[Dataset excerpts]
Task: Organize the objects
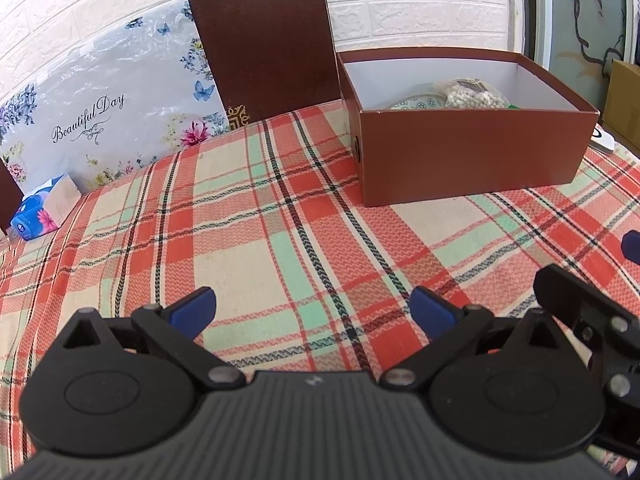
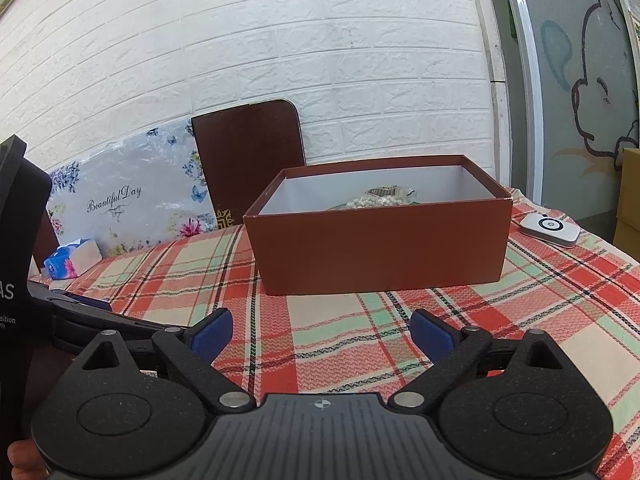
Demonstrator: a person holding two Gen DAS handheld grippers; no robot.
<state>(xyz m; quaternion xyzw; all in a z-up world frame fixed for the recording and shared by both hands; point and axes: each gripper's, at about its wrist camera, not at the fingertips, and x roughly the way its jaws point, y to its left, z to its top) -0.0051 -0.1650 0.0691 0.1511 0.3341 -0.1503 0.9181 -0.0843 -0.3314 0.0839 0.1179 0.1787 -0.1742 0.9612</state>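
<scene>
Apparently the task is nearly done: the brown box (image 2: pixel 380 240) on the plaid surface (image 1: pixel 280 240) already holds a bead bag (image 1: pixel 476 96) and a patterned dish (image 1: pixel 416 103). Both the left gripper (image 1: pixel 312 304) and the right gripper (image 2: pixel 320 330) hover empty, fingers spread; only a white device (image 2: pixel 550 229) lies beside the box.

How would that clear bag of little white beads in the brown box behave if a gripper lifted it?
The bag of white beads looks like thin, crinkled plastic around loose round pieces, so it would probably sag and shift in the grip. The film may be slippery. It lies low in the brown box, so it probably won't roll.
</scene>
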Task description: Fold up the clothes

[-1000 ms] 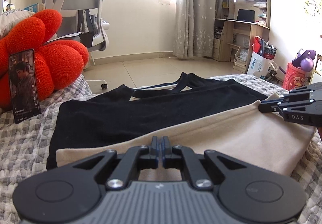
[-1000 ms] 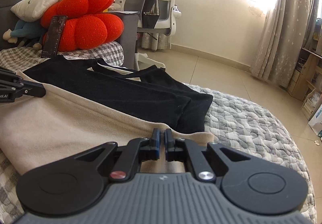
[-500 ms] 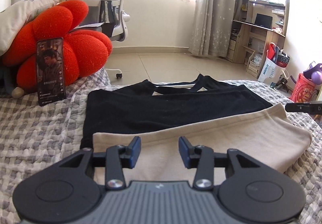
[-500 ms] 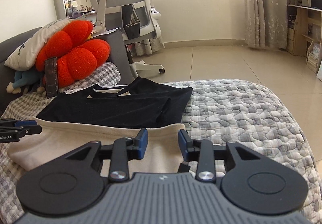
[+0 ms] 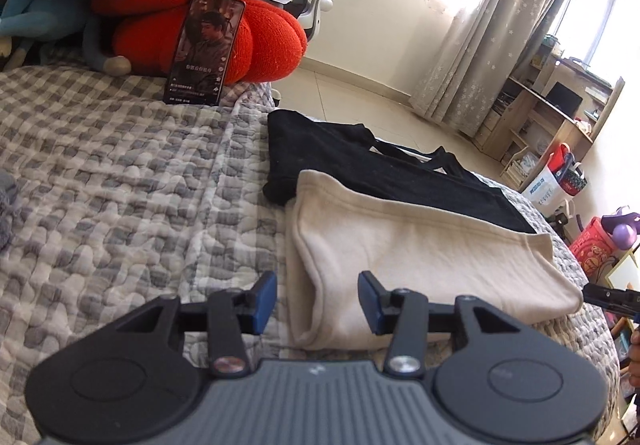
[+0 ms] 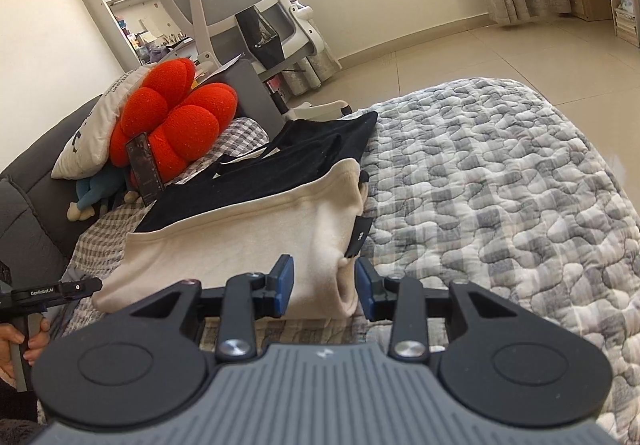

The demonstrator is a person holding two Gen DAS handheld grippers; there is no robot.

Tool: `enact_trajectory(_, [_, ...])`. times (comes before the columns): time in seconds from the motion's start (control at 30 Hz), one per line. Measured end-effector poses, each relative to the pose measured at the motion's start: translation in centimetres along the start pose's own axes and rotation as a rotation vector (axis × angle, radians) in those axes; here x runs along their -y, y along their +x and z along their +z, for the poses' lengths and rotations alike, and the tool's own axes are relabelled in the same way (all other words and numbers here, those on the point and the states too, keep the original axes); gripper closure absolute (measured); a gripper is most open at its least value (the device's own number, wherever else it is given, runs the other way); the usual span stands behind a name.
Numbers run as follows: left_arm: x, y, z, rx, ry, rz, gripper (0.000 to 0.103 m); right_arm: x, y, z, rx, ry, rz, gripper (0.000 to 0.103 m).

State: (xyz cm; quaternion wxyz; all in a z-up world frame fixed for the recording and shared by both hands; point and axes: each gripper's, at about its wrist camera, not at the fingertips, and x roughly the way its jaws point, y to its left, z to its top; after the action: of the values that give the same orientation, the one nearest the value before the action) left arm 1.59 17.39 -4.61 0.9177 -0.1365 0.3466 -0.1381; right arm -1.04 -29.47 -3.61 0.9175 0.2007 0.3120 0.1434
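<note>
A beige garment (image 5: 420,257) lies folded on the quilted bed, overlapping a black garment (image 5: 360,165) spread behind it. My left gripper (image 5: 316,297) stands open just short of the beige fold's near-left corner, its blue pads clear of the cloth. In the right wrist view the beige garment (image 6: 240,241) has a black tag (image 6: 360,237) at its right end, with the black garment (image 6: 280,173) beyond. My right gripper (image 6: 324,281) is open at that near-right corner, the fold's end between the fingers but not pinched. Each gripper's tip shows at the other view's edge.
A red flower cushion (image 5: 224,5) with a phone (image 5: 204,49) leaning on it, a white pillow and a blue plush toy sit at the bed's head. A white office chair (image 6: 240,5) stands behind. Grey-and-white quilt (image 6: 500,185) stretches to the right. A hand (image 6: 24,341) grips the left tool.
Both grippers were shut at the beige garment's near edge; they have opened, let it go, drawn back towards its two ends and rolled. The beige fold lies still.
</note>
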Motion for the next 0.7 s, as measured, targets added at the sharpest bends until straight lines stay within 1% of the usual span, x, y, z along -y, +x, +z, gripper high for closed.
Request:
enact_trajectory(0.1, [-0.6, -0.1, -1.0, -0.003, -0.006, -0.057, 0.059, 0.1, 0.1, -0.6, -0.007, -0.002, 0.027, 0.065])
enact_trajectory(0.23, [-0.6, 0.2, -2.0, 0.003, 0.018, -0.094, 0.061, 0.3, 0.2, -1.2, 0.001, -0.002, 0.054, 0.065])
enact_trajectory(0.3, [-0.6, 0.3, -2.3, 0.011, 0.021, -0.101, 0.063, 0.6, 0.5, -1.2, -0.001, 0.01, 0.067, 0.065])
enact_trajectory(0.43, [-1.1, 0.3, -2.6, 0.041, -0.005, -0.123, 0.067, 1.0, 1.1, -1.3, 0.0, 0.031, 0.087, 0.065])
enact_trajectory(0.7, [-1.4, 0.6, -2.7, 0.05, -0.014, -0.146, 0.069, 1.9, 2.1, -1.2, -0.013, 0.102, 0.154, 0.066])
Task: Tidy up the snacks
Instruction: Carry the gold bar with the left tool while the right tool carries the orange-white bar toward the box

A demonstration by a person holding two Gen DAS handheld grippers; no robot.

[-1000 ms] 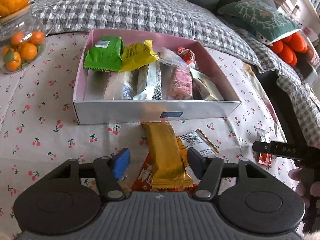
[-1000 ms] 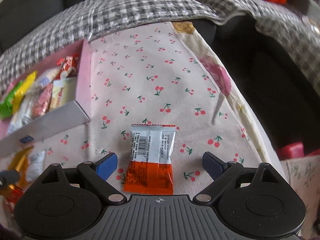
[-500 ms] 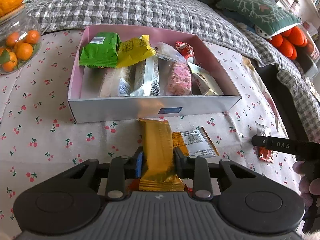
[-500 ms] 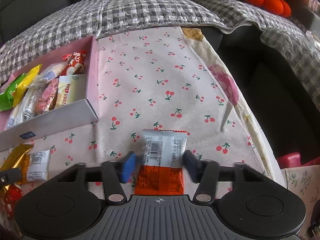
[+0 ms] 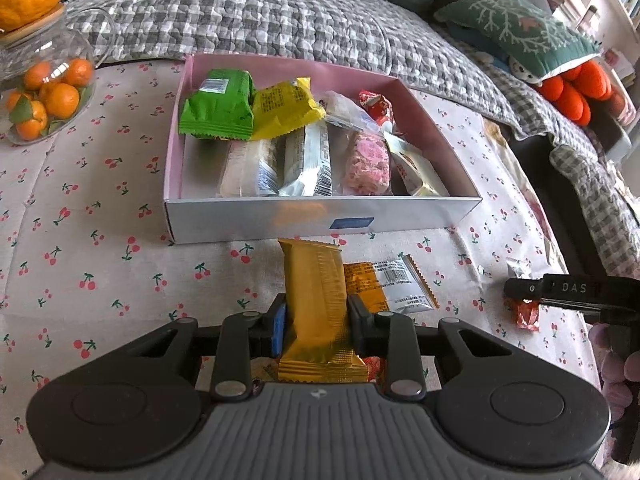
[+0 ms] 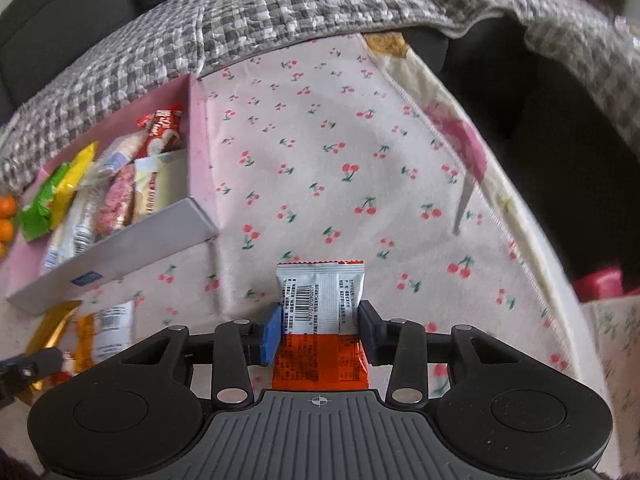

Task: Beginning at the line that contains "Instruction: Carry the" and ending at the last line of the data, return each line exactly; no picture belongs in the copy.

Your response:
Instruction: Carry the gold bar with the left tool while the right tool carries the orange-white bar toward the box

A demonstration by a person holding two Gen DAS handheld grippers; no robot.

[-1000 ms] 
[-1000 ms] 
[-500 ms] 
[-500 ms] 
[+0 ms] 
[+0 ms] 

The work on this exercise has been finished.